The Bank of Japan intends to continue raising interest rates while keeping a close watch on the economic impact of the Middle East conflict, a senior central bank official said on Friday. Koji Nakamura, the BOJ executive director responsible for monetary policy, told parliament that developments in the region could have mixed effects on Japan's economy and inflation dynamics.
Nakamura warned that rising fuel costs linked to the conflict could harm the economy by making Japan's terms of trade less favourable. At the same time, he said higher fuel prices could push up underlying inflation by lifting long-term inflation expectations, a channel that would operate separately from direct near-term price impulses.
He added that the upward influence of fuel-price increases on underlying inflation may be stronger than in the past because companies have become more willing to raise both prices and wages. That, Nakamura suggested, could amplify the persistence of inflationary pressures even as the economy absorbs higher import costs.

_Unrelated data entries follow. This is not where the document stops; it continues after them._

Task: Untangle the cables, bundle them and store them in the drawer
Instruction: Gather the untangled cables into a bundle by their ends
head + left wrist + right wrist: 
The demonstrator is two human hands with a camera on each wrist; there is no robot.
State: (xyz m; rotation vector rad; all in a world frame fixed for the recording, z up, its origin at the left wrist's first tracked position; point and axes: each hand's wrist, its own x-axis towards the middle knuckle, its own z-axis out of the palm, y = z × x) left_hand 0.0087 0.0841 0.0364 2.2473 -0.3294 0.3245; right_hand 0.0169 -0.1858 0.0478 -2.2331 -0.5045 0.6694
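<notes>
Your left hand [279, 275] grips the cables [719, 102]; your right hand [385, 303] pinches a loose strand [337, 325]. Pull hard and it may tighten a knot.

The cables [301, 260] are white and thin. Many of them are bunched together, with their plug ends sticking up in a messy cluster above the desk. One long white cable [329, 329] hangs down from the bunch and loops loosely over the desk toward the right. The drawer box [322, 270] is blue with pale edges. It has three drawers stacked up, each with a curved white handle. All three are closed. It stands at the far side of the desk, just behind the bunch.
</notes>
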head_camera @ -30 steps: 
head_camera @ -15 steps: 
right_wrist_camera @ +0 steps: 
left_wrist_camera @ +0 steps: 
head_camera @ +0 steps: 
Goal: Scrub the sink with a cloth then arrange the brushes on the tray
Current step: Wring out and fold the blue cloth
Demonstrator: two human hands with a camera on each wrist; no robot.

Nakamura spoke directly to the conditional nature of future policy moves. "If our economic and price projections were to materialise, we will likely continue to raise interest rates," he said, noting that the degree and timing of any additional increases would hinge on incoming data covering economic activity, prices and financial conditions.
He also emphasised the BOJ's meeting-by-meeting approach to policy decisions: "We will reach an appropriate decision at each policy meeting by updating our economic, price projections and our views on risks using data available at the time," Nakamura said.
The remarks come after the BOJ concluded a decade-long, large-scale stimulus programme in 2024 and has implemented several rate increases since then. In December the central bank raised its short-term policy rate to 0.75%, a level described as a 30-year high for that particular policy instrument.
Markets have responded to the combination of surging fuel costs and higher import prices linked to a weak yen by assigning roughly a 70% probability to another BOJ rate hike occurring this month. The central bank's future path, however, remains explicitly dependent on how economic and price trends evolve in the near term.